▶ _Problem details_:
Copy the listing out in full. Keep every word as it is.

──────── Data ────────

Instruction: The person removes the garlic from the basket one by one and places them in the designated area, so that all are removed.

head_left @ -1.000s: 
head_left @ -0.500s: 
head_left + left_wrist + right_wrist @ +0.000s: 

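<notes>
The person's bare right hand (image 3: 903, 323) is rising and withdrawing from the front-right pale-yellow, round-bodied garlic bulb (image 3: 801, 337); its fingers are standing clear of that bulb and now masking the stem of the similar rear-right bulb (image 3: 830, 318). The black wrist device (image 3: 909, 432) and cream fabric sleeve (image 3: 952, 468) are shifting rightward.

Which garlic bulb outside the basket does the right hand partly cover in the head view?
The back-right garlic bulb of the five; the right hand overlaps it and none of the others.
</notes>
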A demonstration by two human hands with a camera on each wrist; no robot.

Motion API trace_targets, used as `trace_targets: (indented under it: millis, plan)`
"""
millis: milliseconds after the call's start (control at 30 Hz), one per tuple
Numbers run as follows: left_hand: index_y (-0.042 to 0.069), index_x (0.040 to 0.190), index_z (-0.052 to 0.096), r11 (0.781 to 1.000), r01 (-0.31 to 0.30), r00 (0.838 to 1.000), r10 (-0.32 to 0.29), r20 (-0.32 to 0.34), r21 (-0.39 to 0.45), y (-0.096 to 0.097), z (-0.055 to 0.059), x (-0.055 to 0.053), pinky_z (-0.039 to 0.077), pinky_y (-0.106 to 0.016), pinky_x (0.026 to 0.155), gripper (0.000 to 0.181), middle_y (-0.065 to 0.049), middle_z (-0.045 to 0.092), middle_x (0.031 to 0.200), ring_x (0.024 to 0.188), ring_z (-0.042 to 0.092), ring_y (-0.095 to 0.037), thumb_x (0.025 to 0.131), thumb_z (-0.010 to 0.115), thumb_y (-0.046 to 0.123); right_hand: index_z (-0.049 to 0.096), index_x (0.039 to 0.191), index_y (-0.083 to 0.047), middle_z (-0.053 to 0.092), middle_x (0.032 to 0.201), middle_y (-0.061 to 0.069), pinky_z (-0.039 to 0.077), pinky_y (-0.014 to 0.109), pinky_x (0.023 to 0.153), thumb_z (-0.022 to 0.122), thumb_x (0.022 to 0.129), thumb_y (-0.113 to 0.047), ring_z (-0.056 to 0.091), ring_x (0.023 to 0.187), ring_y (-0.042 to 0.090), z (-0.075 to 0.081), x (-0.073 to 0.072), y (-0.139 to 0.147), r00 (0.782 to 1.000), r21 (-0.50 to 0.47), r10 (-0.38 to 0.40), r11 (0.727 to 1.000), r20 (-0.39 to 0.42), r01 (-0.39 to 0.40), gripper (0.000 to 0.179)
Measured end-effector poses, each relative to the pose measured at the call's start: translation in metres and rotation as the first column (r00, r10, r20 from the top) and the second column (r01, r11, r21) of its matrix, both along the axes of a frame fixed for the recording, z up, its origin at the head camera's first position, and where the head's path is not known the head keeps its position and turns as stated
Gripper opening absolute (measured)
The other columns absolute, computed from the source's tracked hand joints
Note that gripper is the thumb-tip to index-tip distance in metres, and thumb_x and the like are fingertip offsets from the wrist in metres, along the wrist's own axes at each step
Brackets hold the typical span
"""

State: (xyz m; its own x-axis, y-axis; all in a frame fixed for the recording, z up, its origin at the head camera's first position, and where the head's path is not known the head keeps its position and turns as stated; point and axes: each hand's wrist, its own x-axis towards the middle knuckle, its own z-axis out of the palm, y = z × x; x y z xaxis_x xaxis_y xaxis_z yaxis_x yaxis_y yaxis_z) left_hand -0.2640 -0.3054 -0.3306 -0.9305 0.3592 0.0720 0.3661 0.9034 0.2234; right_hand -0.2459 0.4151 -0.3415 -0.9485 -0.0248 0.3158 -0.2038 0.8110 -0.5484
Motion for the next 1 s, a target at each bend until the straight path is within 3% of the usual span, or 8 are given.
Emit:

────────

▶ _Output of the exercise_:
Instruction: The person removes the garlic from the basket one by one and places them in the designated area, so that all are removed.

head_left @ -1.000s: 
head_left @ -0.500s: 
head_left + left_wrist + right_wrist @ +0.000s: 

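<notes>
The person's bare right hand (image 3: 903, 323) is rising and withdrawing from the front-right pale-yellow, round-bodied garlic bulb (image 3: 801, 337); its fingers are standing clear of that bulb and now masking the stem of the similar rear-right bulb (image 3: 830, 318). The black wrist device (image 3: 909, 432) and cream fabric sleeve (image 3: 952, 468) are shifting rightward.

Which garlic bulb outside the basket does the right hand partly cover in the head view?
The back-right garlic bulb of the five; the right hand overlaps it and none of the others.
</notes>
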A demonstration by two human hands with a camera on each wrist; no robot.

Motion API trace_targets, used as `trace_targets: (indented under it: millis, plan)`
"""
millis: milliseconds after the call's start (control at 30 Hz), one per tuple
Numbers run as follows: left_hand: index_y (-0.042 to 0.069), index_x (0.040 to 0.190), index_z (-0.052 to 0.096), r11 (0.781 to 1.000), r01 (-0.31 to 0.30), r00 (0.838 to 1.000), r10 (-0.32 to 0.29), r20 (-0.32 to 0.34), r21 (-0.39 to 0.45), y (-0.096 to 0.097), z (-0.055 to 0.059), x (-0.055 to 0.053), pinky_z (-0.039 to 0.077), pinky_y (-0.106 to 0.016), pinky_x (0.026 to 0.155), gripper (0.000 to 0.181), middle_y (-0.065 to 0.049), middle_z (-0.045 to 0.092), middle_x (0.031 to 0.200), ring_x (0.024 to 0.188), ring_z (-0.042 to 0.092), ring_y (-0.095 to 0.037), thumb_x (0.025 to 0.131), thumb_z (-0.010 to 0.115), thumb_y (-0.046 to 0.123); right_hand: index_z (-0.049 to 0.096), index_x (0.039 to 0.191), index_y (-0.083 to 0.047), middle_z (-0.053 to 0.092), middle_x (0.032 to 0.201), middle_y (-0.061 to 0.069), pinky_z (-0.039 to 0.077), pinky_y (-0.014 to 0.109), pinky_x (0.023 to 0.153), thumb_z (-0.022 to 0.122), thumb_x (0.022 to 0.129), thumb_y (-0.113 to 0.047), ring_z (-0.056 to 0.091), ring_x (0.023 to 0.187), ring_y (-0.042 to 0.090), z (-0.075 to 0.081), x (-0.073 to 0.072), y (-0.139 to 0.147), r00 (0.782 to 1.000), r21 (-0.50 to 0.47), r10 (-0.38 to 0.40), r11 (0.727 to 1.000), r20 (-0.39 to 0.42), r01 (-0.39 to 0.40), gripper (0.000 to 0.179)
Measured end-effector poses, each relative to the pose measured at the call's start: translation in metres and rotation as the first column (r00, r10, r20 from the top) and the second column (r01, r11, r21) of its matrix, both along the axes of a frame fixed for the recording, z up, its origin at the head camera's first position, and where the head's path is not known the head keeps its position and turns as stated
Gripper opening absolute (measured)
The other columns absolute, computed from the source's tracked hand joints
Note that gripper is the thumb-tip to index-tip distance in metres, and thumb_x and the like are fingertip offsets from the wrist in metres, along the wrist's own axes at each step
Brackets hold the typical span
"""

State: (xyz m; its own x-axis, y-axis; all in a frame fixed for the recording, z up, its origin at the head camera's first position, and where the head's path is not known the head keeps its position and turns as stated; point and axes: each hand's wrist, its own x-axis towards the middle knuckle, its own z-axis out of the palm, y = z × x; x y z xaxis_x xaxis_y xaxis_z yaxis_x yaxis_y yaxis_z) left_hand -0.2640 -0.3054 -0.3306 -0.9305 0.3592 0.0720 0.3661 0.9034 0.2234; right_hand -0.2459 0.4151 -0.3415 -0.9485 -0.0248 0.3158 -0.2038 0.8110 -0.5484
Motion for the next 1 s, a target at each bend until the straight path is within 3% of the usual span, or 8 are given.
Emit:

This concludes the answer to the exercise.